◆ WHAT THE TASK ASKS ◆
Each line of the listing that contains "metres" should be found and copied.

◆ TASK INPUTS ◆
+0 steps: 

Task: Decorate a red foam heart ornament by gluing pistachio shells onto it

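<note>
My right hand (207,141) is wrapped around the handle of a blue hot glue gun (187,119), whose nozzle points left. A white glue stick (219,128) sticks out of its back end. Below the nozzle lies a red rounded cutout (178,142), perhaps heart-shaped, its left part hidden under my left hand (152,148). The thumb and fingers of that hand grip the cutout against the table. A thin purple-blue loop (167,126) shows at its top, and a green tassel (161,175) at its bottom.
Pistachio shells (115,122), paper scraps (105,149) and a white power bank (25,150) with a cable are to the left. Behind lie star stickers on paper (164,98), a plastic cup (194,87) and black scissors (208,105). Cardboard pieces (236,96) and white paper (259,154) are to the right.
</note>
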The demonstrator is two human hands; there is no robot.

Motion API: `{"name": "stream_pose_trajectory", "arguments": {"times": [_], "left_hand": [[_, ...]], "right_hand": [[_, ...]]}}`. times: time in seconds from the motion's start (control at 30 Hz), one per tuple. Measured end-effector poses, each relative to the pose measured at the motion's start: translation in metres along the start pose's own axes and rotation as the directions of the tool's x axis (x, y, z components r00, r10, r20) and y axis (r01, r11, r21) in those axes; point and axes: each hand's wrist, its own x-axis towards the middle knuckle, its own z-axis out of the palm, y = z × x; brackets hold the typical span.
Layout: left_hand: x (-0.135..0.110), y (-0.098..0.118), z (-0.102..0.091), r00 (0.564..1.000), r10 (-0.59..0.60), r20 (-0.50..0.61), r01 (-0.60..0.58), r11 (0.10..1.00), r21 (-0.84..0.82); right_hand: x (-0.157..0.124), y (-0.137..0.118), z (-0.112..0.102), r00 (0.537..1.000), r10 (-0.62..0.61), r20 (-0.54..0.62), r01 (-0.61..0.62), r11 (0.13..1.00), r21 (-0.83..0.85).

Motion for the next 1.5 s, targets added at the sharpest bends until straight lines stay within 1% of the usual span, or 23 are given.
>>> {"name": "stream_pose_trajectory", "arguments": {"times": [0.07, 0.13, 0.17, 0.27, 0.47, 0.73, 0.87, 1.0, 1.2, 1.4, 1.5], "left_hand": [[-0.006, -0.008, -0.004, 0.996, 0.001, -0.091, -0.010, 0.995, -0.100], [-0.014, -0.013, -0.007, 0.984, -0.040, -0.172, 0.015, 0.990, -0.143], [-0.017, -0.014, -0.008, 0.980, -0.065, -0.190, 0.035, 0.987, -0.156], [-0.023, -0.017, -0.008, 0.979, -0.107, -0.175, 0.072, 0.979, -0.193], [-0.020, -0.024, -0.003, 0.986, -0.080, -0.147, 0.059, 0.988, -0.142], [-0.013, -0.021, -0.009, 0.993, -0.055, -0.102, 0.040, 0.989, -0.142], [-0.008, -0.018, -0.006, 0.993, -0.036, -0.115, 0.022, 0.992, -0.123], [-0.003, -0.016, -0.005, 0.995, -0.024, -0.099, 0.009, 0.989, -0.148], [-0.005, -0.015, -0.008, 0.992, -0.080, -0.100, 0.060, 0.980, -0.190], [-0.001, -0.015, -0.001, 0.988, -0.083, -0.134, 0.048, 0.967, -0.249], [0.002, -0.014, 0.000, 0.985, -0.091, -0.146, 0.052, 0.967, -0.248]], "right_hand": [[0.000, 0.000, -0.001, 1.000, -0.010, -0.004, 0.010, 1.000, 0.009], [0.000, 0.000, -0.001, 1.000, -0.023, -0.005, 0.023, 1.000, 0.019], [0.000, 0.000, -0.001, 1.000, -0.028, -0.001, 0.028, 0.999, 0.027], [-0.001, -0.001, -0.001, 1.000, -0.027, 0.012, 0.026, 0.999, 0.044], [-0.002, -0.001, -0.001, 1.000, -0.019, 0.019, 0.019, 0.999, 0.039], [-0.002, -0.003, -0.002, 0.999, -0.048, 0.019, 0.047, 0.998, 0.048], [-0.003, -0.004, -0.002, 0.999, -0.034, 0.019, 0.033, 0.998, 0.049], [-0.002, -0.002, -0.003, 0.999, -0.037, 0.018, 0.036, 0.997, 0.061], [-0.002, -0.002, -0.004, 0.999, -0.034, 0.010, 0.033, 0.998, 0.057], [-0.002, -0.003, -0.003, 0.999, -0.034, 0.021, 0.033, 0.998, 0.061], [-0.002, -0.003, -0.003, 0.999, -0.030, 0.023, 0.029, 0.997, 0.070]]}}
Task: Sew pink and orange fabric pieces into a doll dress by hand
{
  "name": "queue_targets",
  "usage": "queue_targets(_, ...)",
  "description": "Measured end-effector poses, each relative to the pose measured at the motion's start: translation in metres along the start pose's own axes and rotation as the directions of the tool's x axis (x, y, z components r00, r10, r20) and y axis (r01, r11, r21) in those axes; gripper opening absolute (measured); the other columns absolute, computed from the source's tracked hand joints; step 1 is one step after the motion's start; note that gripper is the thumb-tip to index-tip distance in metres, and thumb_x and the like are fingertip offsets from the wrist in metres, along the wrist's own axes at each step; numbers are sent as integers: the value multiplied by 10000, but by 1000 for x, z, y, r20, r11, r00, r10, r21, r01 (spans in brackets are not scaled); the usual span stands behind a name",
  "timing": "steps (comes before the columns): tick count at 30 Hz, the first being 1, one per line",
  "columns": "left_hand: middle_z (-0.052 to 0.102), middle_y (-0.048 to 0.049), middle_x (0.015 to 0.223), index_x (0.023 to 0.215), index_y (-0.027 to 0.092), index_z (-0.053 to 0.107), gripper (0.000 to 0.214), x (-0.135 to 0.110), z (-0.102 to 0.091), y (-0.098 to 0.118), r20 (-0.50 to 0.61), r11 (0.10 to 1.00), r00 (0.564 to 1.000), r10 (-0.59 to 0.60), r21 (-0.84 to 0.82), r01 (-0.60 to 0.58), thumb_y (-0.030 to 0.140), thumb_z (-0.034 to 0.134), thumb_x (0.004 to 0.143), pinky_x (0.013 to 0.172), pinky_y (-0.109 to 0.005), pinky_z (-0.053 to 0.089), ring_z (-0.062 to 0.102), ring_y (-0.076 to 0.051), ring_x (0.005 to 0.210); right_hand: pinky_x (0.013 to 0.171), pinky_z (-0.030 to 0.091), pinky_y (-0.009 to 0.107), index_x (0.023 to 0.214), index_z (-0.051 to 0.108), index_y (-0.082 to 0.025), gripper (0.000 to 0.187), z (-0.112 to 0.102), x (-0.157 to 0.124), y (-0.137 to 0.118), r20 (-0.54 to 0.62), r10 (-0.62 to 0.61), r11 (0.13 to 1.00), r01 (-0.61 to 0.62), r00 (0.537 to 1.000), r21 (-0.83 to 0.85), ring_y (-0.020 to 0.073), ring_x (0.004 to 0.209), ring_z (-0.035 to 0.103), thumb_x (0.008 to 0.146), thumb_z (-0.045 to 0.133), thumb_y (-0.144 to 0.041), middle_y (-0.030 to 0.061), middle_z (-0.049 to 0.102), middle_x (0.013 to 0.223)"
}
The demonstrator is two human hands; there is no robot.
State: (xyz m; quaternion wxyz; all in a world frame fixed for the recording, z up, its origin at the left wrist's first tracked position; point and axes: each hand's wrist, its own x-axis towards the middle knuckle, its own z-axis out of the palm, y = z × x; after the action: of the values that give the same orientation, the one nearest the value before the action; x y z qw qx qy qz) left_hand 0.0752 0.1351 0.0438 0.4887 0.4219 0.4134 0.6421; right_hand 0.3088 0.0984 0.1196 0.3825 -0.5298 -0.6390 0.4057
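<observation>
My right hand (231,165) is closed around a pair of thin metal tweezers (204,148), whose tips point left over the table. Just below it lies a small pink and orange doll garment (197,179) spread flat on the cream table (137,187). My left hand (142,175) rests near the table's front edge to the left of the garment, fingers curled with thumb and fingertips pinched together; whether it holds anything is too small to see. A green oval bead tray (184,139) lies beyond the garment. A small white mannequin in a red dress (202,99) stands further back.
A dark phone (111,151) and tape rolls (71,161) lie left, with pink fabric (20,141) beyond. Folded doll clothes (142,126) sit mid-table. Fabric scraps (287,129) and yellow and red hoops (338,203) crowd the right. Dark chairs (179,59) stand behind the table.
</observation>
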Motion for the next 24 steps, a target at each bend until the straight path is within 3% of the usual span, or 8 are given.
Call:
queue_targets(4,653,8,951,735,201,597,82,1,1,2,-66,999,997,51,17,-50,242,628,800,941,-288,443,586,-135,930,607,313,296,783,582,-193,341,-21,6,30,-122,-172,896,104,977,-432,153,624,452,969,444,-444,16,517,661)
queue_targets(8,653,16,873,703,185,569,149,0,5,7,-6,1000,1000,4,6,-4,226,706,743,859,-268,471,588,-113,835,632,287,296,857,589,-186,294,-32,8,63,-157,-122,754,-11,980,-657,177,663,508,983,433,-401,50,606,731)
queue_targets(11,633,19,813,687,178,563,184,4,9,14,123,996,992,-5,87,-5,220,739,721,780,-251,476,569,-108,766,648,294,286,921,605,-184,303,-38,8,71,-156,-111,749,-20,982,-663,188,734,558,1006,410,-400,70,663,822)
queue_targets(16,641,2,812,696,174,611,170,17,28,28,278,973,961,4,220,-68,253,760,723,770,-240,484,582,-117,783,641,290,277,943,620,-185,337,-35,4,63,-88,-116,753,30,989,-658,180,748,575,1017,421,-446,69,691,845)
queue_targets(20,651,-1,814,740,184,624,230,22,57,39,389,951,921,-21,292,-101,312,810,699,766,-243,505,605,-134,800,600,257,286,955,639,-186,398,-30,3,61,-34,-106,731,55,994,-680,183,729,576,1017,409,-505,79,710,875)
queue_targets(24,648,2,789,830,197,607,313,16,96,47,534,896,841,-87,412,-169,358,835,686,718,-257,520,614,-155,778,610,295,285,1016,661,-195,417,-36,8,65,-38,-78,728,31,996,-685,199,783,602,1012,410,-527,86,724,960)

◆ EXERCISE ANSWER ◆
Motion API: `{"name": "stream_pose_trajectory", "arguments": {"times": [_], "left_hand": [[_, ...]], "right_hand": [[_, ...]]}}`. times: time in seconds from the motion's start (control at 30 Hz), one per tuple. Measured end-effector poses, each relative to the pose measured at the motion's start: translation in metres along the start pose's own axes and rotation as the directions of the tool's x axis (x, y, z components r00, r10, r20) and y axis (r01, r11, r21) in those axes; point and axes: each hand's wrist, its own x-axis towards the middle knuckle, its own z-axis out of the palm, y = z × x; brackets hold the typical span.
  "description": "Measured end-effector poses, each relative to the pose measured at the motion's start: translation in metres along the start pose's own axes and rotation as the directions of the tool's x axis (x, y, z components r00, r10, r20) and y axis (r01, r11, r21) in those axes; gripper opening absolute (measured); the other columns absolute, computed from the source's tracked hand joints; step 1 is one step after the motion's start; note that gripper is the thumb-tip to index-tip distance in metres, and thumb_x and the like are fingertip offsets from the wrist in metres, along the wrist's own axes at each step; numbers are sent as integers: the value multiplied by 10000, but by 1000 for x, z, y, r20, r11, r00, r10, r21, r01 (spans in brackets are not scaled); the usual span stands behind a name",

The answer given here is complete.